Go line by line through the records below. Copy whichever lines contain the string "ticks".

** Opening DATA LISTING block **

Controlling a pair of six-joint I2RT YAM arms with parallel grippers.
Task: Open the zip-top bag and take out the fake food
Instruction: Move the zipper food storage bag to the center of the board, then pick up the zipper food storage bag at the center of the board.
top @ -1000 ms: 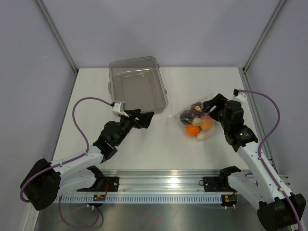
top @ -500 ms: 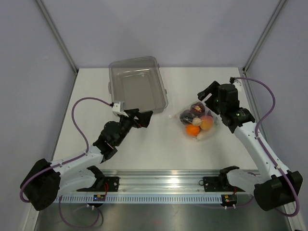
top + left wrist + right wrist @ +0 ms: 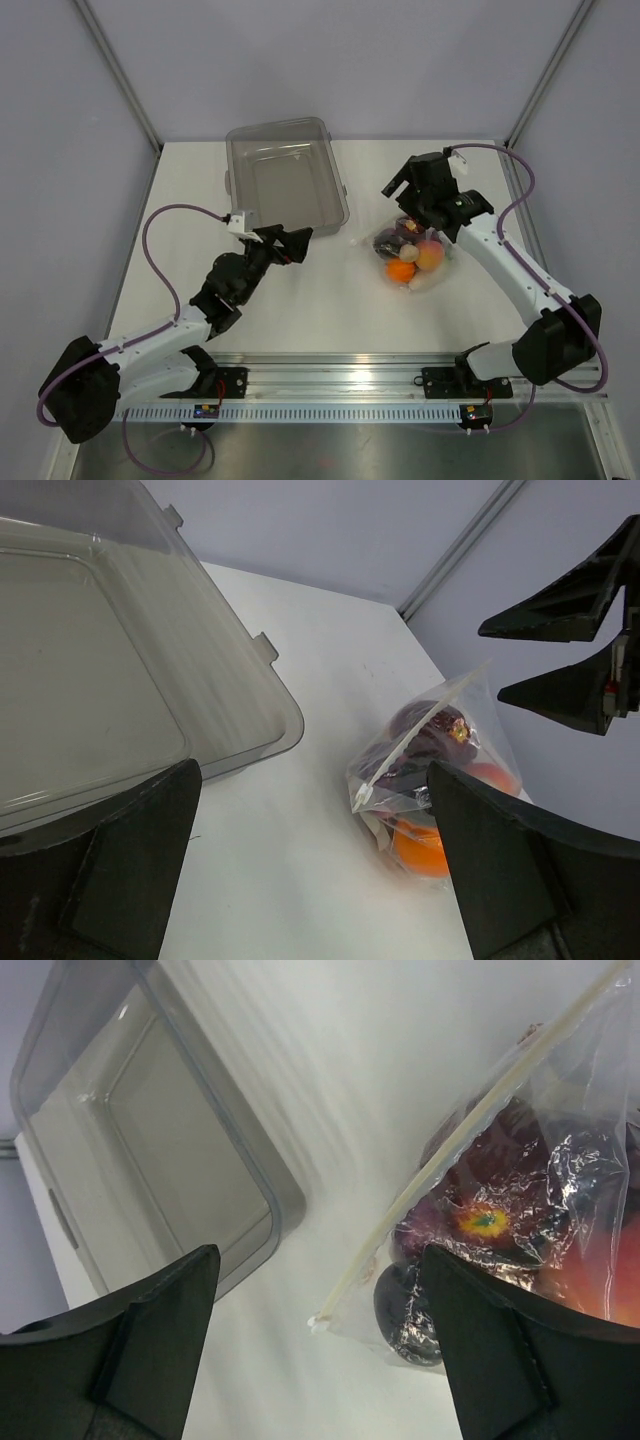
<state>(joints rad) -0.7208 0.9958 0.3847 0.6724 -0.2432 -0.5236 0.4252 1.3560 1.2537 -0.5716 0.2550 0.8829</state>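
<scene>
White table [image 3: 300, 310], grey walls [image 3: 320, 60] behind. Just before the bin [image 3: 285, 185]: left gripper [image 3: 292, 240] hovering, jaws wide apart, empty. Right of the bin: zip-top bag [image 3: 425, 282] on the table, fake food [image 3: 402, 270] inside, and right gripper [image 3: 400, 195] raised, jaws spread, empty.

On the table [image 3: 320, 290] — fake food [image 3: 402, 270] in zip-top bag [image 3: 580, 1070], bin [image 3: 285, 190] left and behind.
</scene>
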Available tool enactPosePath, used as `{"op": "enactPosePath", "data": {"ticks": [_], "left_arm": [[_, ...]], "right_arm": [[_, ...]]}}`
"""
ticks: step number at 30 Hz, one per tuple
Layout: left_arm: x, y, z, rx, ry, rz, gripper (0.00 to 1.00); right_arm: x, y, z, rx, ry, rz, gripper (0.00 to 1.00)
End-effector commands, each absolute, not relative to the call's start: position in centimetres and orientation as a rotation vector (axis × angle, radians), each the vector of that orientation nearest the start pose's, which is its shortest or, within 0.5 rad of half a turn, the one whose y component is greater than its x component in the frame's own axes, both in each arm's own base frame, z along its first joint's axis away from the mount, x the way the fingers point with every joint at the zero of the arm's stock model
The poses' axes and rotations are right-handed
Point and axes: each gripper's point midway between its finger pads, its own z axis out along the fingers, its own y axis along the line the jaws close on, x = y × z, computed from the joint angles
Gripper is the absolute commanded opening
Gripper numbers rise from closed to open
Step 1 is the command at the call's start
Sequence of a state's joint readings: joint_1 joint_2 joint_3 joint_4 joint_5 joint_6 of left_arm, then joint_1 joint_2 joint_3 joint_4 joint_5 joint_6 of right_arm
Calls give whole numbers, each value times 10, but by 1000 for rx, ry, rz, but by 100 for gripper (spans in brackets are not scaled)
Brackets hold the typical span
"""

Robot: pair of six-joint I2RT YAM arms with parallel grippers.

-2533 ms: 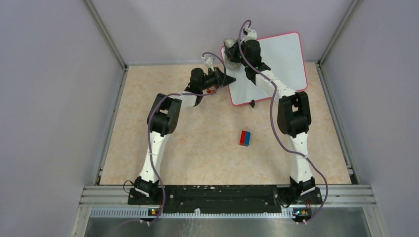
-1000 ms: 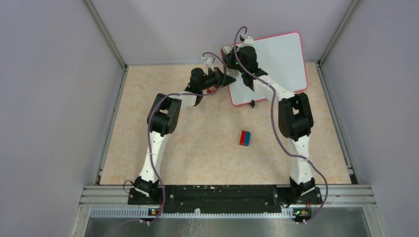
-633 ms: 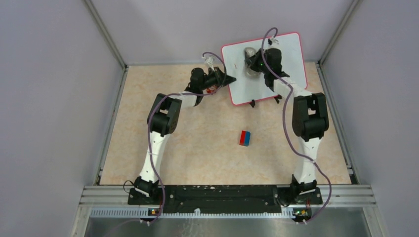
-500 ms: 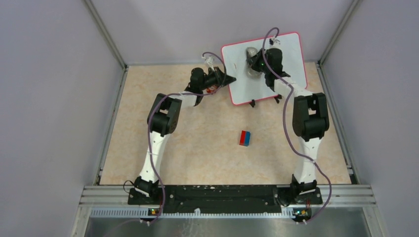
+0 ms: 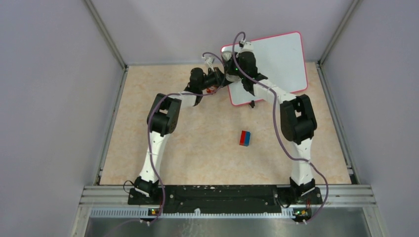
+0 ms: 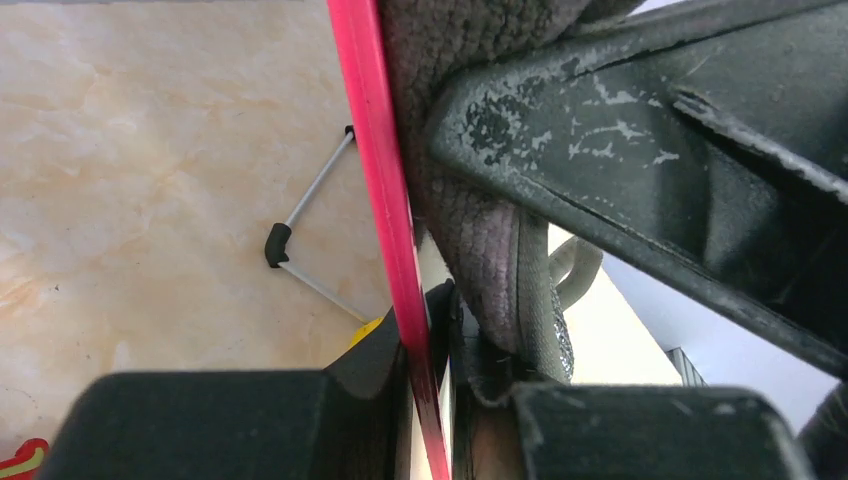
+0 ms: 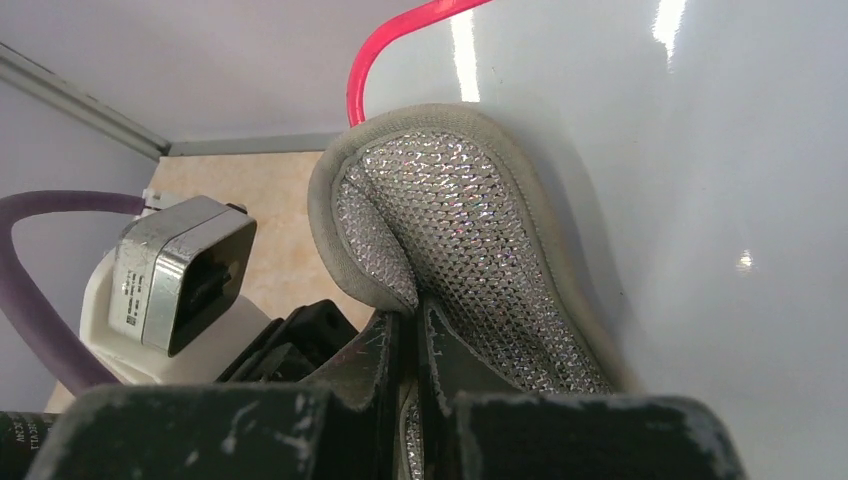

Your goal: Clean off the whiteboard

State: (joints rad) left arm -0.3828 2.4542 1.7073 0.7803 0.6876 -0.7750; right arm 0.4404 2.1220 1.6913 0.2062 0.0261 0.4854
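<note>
Whiteboard (image 5: pixel 282 58) stands tilted back at the far right of the beige marbled surface (image 5: pixel 197 148), close to the back wall. It has a pink-red frame and a glossy white face, and one black foot (image 5: pixel 252 103) shows under its near edge. Left gripper (image 5: pixel 222 78) is closed on the board's left edge; in the left wrist view the red frame (image 6: pixel 375 180) runs straight down between the gripper (image 6: pixel 432 400) fingers. Right gripper (image 5: pixel 231 61) is at the board's upper left corner, clamped on a grey cloth (image 7: pixel 450 210) with a sparkly mesh side. The cloth lies flat against the white face (image 7: pixel 700 200) just below the rounded corner of the frame, with the right gripper (image 7: pixel 415 400) pinching its lower fold. From the left wrist the same cloth (image 6: pixel 480 250) shows as dark grey fabric bulging right next to the frame. Behind the board a thin metal stand leg (image 6: pixel 305 215) with a black elbow rests on the surface. A small red-and-blue block (image 5: pixel 245 138) sits alone mid-surface, well apart from the board and both arms. A small red item (image 5: pixel 212 90) lies under the left gripper; what it is cannot be made out.
</note>
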Motion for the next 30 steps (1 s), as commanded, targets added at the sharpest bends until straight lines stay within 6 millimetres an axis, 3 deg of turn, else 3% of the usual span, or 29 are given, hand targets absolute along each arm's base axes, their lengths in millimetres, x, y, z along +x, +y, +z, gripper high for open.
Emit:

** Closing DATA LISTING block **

> **RESULT**
Available tool enactPosePath, used as `{"op": "enactPosePath", "data": {"ticks": [_], "left_arm": [[_, ...]], "right_arm": [[_, ...]]}}`
ticks: step number at 30 Hz, one per tuple

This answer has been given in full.